__DESCRIPTION OF THE TASK__: The answer should contain only the lines from the beginning of the entries through the line that holds "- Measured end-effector", given again exactly, with no pictures.

[Opening INPUT FOR THIS TASK section]

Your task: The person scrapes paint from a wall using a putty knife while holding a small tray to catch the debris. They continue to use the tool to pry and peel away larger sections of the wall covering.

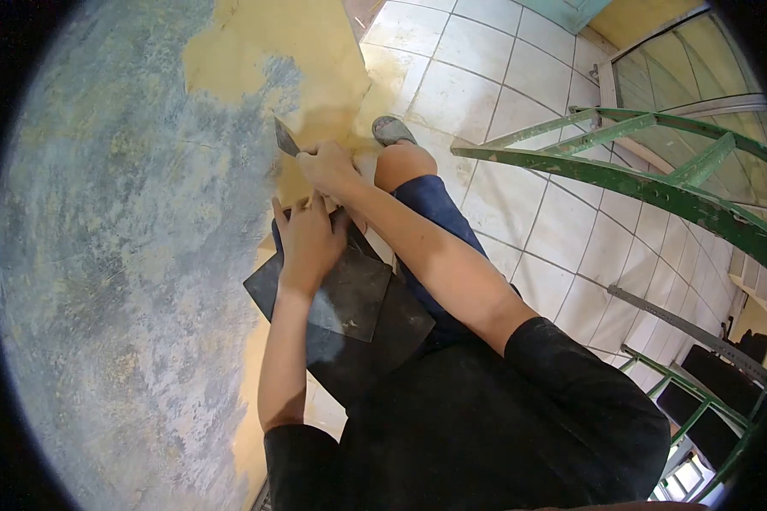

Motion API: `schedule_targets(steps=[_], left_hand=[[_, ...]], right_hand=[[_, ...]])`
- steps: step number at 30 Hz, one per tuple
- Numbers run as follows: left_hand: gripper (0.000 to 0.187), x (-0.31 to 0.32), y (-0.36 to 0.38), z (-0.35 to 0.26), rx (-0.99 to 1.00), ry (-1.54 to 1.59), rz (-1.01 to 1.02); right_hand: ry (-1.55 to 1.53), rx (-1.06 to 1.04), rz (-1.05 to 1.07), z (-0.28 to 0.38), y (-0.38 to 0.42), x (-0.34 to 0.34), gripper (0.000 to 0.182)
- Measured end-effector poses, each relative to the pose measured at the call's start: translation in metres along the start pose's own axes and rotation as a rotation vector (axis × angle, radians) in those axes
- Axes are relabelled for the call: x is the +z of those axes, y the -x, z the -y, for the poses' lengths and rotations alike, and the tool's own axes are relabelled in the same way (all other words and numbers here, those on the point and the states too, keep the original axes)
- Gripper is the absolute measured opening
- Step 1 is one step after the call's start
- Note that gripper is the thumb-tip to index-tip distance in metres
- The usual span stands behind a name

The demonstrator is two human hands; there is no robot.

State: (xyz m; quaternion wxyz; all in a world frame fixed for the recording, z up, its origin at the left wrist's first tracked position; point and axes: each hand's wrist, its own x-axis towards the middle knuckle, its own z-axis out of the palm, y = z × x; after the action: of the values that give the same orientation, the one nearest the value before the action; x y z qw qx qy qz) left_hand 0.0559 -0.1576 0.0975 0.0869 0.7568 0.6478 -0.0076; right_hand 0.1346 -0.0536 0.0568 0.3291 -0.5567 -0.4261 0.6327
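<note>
My right hand (328, 170) is closed around a putty knife, whose pointed metal blade (285, 136) sticks out toward the blue-grey wall (145, 238). Just below it, my left hand (309, 234) has its fingers spread, with the fingertips near the right hand. Beneath the left hand and forearm lie dark, flat sheets (349, 294), overlapping at angles. What the left fingertips touch is partly hidden.
Plain yellow patches (273, 43) border the mottled wall coating. A green ladder (588, 170) leans at the right, above white floor tiles (503, 204). A long metal strip (682, 324) and a second green frame (699, 396) are farther back. A glazed door (690, 68) stands at upper right.
</note>
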Motion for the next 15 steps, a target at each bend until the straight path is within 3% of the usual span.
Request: schedule_targets(steps=[3,7,9,12,15], left_hand=[[0.061,-0.012,0.030,-0.009,-0.022,0.017,0.022],[0.068,-0.023,0.049,-0.007,0.007,0.066,-0.060],[0.071,-0.042,0.059,-0.009,-0.154,0.287,-0.036],[0.073,-0.049,0.076,0.007,-0.231,0.313,-0.120],[0.071,-0.059,0.087,0.016,-0.323,0.379,-0.105]], right_hand=[[-0.047,0.107,0.008,0.002,0.001,0.005,0.024],[0.070,-0.054,-0.049,-0.016,-0.003,0.021,0.023],[0.173,-0.105,-0.059,-0.018,-0.001,0.028,0.023],[0.134,-0.042,-0.028,-0.013,0.002,0.029,0.024],[0.086,-0.046,-0.147,-0.011,-0.005,0.027,0.025]])
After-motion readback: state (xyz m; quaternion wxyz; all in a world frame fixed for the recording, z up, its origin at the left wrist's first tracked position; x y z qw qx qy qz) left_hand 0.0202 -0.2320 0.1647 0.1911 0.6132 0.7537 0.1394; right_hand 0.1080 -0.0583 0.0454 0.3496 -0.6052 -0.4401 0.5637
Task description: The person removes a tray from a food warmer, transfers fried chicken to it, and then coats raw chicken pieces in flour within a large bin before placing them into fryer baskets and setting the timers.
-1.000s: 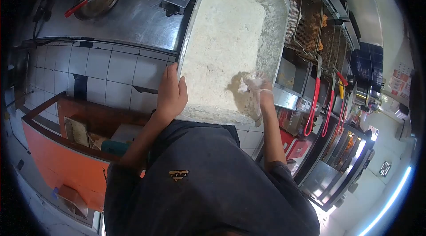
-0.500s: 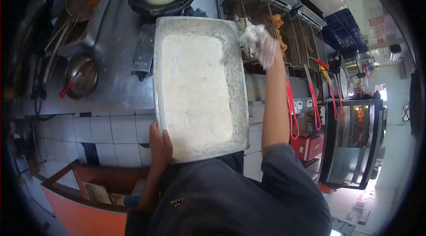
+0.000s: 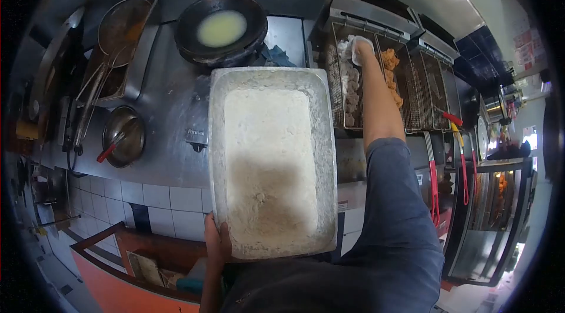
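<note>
My left hand point(image 3: 217, 239) grips the lower left rim of a metal tray point(image 3: 325, 154) that holds white flour point(image 3: 268, 125). The arm of my right hand point(image 3: 359, 47) stretches over the fryer, and that gloved hand is at the far end of the left wire basket point(image 3: 336, 86). Pale coated pieces point(image 3: 351, 92) lie along this basket beside the hand. Most of the fingers are hidden, so what they hold cannot be made out. Golden fried pieces point(image 3: 391, 72) sit in the neighbouring basket.
A black pan point(image 3: 188, 29) with yellowish liquid stands beyond the tray. To the left are a metal bowl point(image 3: 136, 151) with a red-handled tool and a round strainer point(image 3: 110, 27). Red basket handles point(image 3: 434, 189) stick out at right. An orange counter point(image 3: 112, 277) is at lower left.
My right hand has reached farther over the left basket, where a row of coated pieces now shows. The tray and surroundings sit lower in view. My left hand still grips the rim.
</note>
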Motion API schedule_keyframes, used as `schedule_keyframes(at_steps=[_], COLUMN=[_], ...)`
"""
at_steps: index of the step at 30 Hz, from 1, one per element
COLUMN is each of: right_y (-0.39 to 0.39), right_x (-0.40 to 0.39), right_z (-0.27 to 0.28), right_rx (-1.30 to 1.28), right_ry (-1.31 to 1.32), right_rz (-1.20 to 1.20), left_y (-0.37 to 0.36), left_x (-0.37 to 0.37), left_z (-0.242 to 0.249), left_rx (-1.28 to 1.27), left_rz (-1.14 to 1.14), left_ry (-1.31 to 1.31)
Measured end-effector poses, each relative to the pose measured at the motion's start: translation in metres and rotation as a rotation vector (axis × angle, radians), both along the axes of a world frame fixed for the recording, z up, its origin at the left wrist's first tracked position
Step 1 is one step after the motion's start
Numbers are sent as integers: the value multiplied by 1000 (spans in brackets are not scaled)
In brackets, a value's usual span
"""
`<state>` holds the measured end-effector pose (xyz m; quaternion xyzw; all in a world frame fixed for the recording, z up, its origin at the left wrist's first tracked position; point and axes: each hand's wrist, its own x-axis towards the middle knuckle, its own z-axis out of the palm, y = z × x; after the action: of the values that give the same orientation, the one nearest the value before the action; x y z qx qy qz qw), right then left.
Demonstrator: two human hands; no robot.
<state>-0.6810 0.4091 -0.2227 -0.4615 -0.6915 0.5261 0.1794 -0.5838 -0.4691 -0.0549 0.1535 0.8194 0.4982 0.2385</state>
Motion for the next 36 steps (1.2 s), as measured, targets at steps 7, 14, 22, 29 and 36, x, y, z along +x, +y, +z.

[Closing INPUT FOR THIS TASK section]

__ANSWER SPACE__:
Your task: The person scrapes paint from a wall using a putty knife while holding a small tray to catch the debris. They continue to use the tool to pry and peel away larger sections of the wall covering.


Motion API: `schedule_targets(steps=[_], left_hand=[[_, ...]], right_hand=[[_, ...]])`
- steps: step number at 30 Hz, one per tuple
- Numbers run as follows: left_hand: gripper (0.000 to 0.187), x (-0.31 to 0.32), y (-0.36 to 0.38), z (-0.35 to 0.26), rx (-0.99 to 1.00), ry (-1.54 to 1.59), rz (-1.01 to 1.02); right_hand: ry (-1.55 to 1.53), rx (-1.06 to 1.04), rz (-1.05 to 1.07), z (-0.28 to 0.38), y (-0.38 to 0.42), x (-0.34 to 0.34), gripper (0.000 to 0.182)
- Measured end-effector poses, each relative to the pose measured at the call's start: translation in metres along the start pose's own axes and rotation as a rotation vector (axis × angle, radians) in those axes

Nothing further is required for this answer.